Histological analysis
The mandibular condyle from mice was dissected and fixed, followed by decalcification in 10% EDTA in PBS for 1–3 weeks, depending on the age of the samples. After decalcification, the samples were dehydrated using a graded series of ethanol and xylene and embedded in paraffin. The paraffin-embedded samples were sectioned at a thickness of 4 μm using a microtome (Leica). Hematoxylin and eosin (H&E) staining (Servicebio, G1005) and TRAP Staining (Sigma, 387 A) were performed according to the manufacturers’ protocols. Images were acquired using both a Nikon Eclipse Ti-U Microscope (Nikon, Japan) with NIS-Elements software (v4.5000.1117.0) and a Zeiss Axio Scope A1 Microscope (ZEISS, Germany) with DP2-TWAIN software (v3.0.0.6212).

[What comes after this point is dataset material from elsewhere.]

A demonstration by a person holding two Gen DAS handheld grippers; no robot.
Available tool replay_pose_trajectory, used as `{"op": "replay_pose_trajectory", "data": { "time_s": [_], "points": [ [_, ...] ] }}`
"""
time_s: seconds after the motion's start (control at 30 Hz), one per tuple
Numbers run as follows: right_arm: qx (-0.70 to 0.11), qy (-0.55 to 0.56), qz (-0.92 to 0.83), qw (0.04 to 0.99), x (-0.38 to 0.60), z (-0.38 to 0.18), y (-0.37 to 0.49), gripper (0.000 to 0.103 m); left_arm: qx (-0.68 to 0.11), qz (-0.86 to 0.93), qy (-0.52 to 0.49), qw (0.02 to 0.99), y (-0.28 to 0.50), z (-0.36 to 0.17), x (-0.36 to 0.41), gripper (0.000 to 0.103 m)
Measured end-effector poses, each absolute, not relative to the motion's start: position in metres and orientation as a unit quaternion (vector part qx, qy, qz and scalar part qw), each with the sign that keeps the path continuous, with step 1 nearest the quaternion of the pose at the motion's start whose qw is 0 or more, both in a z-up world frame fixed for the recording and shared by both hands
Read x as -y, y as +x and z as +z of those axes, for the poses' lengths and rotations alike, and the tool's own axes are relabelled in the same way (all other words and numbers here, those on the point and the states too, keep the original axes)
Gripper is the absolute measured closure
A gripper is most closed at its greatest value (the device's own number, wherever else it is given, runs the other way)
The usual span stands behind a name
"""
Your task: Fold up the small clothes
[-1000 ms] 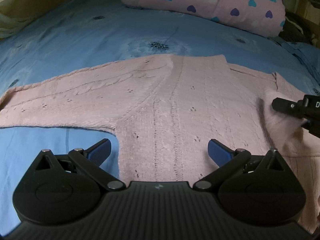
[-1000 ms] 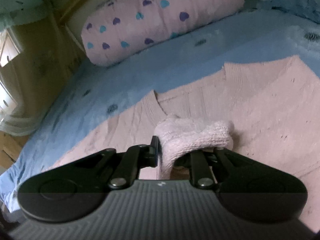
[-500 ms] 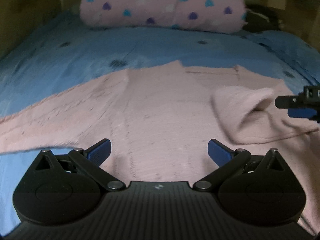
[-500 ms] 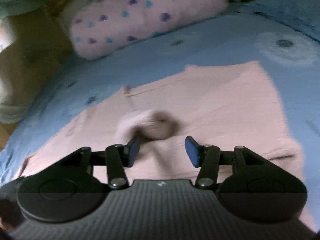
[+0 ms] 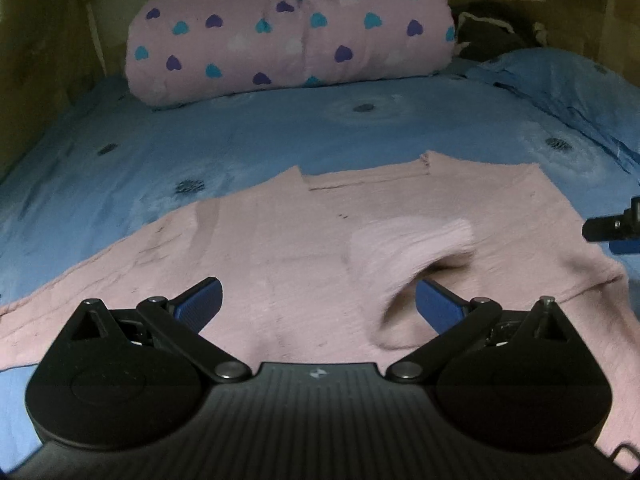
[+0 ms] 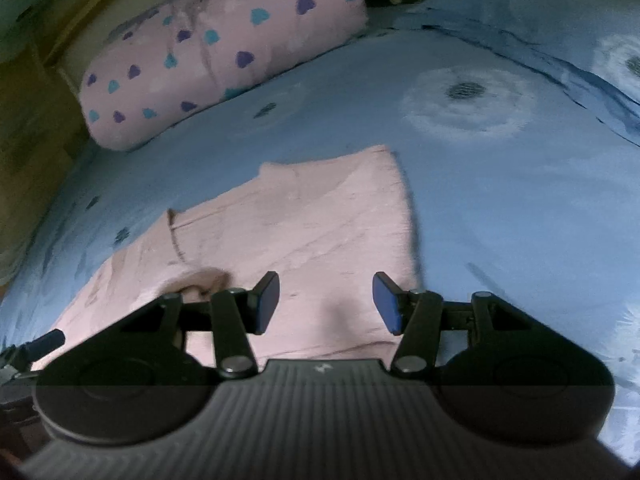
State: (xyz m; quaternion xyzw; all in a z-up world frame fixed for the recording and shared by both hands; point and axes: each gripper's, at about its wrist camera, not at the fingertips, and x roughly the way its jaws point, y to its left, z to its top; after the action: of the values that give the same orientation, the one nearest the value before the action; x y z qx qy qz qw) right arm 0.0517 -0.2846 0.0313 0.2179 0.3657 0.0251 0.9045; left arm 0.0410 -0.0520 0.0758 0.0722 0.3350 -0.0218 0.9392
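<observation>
A pink sweater (image 5: 280, 248) lies flat on the blue bed (image 5: 280, 132), across the middle of the frame. The left gripper (image 5: 318, 304) is wide open and holds nothing. One sleeve (image 5: 412, 248) lies folded over the sweater's right side. The right gripper (image 6: 326, 304) is half open and empty.

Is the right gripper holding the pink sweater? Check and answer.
No: the right gripper stands open above the pink sweater, with nothing between its jaws.

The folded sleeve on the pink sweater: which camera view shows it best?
The left wrist view. There the folded sleeve lies in full on the pink sweater, its cuff opening visible. The right wrist view shows only its cuff end, mostly hidden behind the right claw.
</observation>
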Motion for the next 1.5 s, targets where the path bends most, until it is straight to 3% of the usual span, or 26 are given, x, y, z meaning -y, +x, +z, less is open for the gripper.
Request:
{"op": "replay_pose_trajectory", "data": {
  "time_s": [0.47, 0.53, 0.67, 0.73, 1.03, 1.17, 1.3, 1.5],
  "points": [
    [-0.366, 0.300, 0.046, 0.880, 0.321, 0.027, 0.057, 0.048, -0.309, -0.027, 0.135, 0.941, 0.087, 0.041, 0.117, 0.001],
    [-0.368, 0.305, 0.047, 0.877, 0.323, 0.027, 0.058, 0.048, -0.300, -0.032, 0.121, 0.946, 0.089, 0.040, 0.117, 0.012],
    [-0.363, 0.327, 0.047, 0.871, 0.330, 0.027, 0.058, 0.048, -0.285, -0.031, 0.084, 0.954, 0.090, 0.045, 0.106, 0.054],
    [-0.362, 0.329, 0.047, 0.871, 0.331, 0.027, 0.059, 0.048, -0.278, -0.009, 0.059, 0.959, 0.088, 0.052, 0.094, 0.062],
    [-0.369, 0.311, 0.042, 0.875, 0.327, 0.025, 0.061, 0.048, -0.260, 0.081, 0.029, 0.962, 0.070, 0.068, 0.022, 0.059],
    [-0.377, 0.302, 0.040, 0.875, 0.323, 0.022, 0.065, 0.048, -0.287, 0.079, 0.022, 0.954, 0.067, 0.059, -0.003, 0.044],
    [-0.387, 0.287, 0.042, 0.875, 0.315, 0.021, 0.070, 0.048, -0.287, 0.091, 0.019, 0.954, 0.067, 0.054, -0.019, 0.019],
    [-0.377, 0.281, 0.011, 0.883, 0.321, 0.023, 0.070, 0.048, -0.299, 0.086, 0.044, 0.949, 0.089, 0.046, -0.020, 0.018]
  ]
}}
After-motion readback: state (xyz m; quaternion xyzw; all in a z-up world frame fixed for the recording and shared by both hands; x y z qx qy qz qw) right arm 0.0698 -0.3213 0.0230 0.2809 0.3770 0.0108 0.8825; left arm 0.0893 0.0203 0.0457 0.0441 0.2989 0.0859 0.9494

Immunofluorescence staining
Decalcified samples were dehydrated in a series of sucrose solutions and embedded in OCT compound (Tissue-Tek, Sakura). OCT-embedded samples were cryosectioned at 8 μm using a cryostat (Leica CM1850), followed by staining procedures. For immunofluorescence staining, the cryosections were first incubated in a blocking solution for one hour at room temperature. Subsequently, the sections were incubated with primary antibodies diluted in the blocking solution at 4 °C overnight. After washing the sections three times with PBST (PBS with 0.1% Tween 20), they were incubated with Alexa Fluor-conjugated secondary antibodies and counterstained with DAPI. The following primary antibodies were used: PLAGL1 antibody (Santa Cruz, sc166944, 1:50), RUNX2 antibody (Thermo Fisher Scientific, MA5-41185, 1:200), SP7 antibody (Abcam, ab22552, 1:200), and IGF2 antibody (Bioworld, BS40380, 1:100). The secondary antibodies included Donkey anti-Rabbit IgG (H + L) Highly Cross-Adsorbed Secondary Antibody, Alexa Fluor 594 (Thermo Fisher Scientific, A-21207, 1:200), Goat anti-Rabbit IgG (H + L) Cross-Adsorbed Secondary Antibody, Alexa Fluor 488 (Thermo Fisher Scientific, A-11008, 1:200) and Goat anti-Mouse IgG (H + L) Cross-Adsorbed Secondary Antibody, Alexa Fluor 488 (Thermo Fisher Scientific, A-11001, 1:200).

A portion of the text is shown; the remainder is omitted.